El conservador del museo, Marco Antonio Seclén Fernández, explicó a la Agencia Andina que este laboratorio ha sido clave en la recuperación de importantes hallazgos arqueológicos, entre ellos las emblemáticas piezas del Señor de Sipán, muchas de las cuales llegaron en condiciones críticas, con altos niveles de corrosión y deterioro.
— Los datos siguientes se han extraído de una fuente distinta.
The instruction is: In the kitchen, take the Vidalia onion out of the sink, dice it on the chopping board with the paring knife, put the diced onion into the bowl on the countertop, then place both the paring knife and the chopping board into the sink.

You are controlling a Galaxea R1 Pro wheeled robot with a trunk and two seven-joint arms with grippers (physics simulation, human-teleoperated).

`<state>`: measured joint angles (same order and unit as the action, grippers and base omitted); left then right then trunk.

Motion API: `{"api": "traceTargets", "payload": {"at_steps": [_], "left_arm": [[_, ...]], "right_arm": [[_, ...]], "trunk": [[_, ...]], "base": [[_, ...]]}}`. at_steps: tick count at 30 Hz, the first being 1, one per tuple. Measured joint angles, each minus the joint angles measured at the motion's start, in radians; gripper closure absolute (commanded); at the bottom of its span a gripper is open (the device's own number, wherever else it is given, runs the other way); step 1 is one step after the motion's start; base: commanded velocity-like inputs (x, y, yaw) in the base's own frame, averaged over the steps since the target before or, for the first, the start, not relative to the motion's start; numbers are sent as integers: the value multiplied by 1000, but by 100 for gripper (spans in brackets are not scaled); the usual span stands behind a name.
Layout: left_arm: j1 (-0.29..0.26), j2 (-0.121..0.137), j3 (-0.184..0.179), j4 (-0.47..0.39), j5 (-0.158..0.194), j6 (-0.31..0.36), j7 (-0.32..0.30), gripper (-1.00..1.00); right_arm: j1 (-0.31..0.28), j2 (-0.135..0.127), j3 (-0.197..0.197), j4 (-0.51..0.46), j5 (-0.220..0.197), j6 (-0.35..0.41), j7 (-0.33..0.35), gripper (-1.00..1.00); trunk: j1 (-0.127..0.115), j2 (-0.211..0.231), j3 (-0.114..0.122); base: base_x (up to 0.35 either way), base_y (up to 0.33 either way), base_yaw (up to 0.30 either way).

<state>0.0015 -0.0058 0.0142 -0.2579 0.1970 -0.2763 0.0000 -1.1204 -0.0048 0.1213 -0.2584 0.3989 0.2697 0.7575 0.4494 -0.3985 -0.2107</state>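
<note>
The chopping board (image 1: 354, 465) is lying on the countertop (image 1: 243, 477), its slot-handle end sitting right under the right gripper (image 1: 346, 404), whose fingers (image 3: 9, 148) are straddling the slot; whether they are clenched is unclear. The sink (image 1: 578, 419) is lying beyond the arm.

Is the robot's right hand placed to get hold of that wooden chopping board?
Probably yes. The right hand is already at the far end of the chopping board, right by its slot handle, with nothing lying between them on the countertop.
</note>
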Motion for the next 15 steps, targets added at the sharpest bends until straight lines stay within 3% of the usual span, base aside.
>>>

“Aquí realizamos procesos altamente especializados como la desactivación química, la limpieza mecánica y los reforzamientos estructurales, que permiten devolver estabilidad, integridad y valor patrimonial a los objetos”, señaló el especialista.
Un trabajo que exige tiempo, ciencia y paciencia
Seclén detalló que la
conservación de una pieza arqueológica puede demandar desde 20 días hasta más de un año, dependiendo del material y del grado de afectación. Mientras que una pieza de cerámica suele requerir menos tiempo, los objetos metálicos —especialmente aquellos compuestos por varios elementos— implican procesos largos, rigurosos y de alta especialización.

“Entre los
trabajos más complejos desarrollados en el laboratorio destacó los estandartes y miniaturas de cobre dorado provenientes de las tumbas de Sipán, actualmente exhibidos en el Museo Tumbas Reales de Sipán, los cuales requirieron varios meses de intervención técnica”, recordó.
Conservación preventiva y respaldo técnico
El Museo Arqueológico Nacional Brüning cuenta además con un programa permanente de conservación preventiva, que incluye monitoreos semanales, limpieza de agentes contaminantes, control ambiental y mantenimiento de vitrinas, con el objetivo de evitar el deterioro de las piezas ya exhibidas al público.

“Durante el último año logramos conservar 42 piezas arqueológicas especialmente de cerámica, superando la meta programada. Actualmente, el equipo trabaja en la preparación de 22 piezas metálicas que serán exhibidas en el exterior, cumpliendo estrictos protocolos técnicos y documentales”, afirmó Seclén.
Investigación, formación y desafíos futuros
El conservador resaltó también la estrecha relación entre la conservación y la investigación arqueológica, ya que desde el laboratorio se identifican detalles iconográficos y tecnológicos que luego permiten a los arqueólogos interpretar y publicar los hallazgos.
“Cada pieza cuenta con una ficha técnica, similar a una historia clínica, donde se registra todo el proceso de intervención, desde su ingreso hasta su conservación final”, precisó.

Finalmente, destacó el creciente interés de jóvenes —especialmente mujeres— por especializarse en conservación, impulsado por la formación académica en arqueología en Lambayeque. Sin embargo, advirtió que aún existe una escasez de conservadores en el país, frente al constante aumento de descubrimientos arqueológicos.
“El patrimonio sigue apareciendo y necesita ser protegido. La conservación es una responsabilidad silenciosa, pero vital, para que nuestra historia llegue intacta a las futuras generaciones, acción que es promovida por el Ministerio de Cultura a través de la Unidad Ejecutora 005 Naylamp Lambayeque”, concluyó.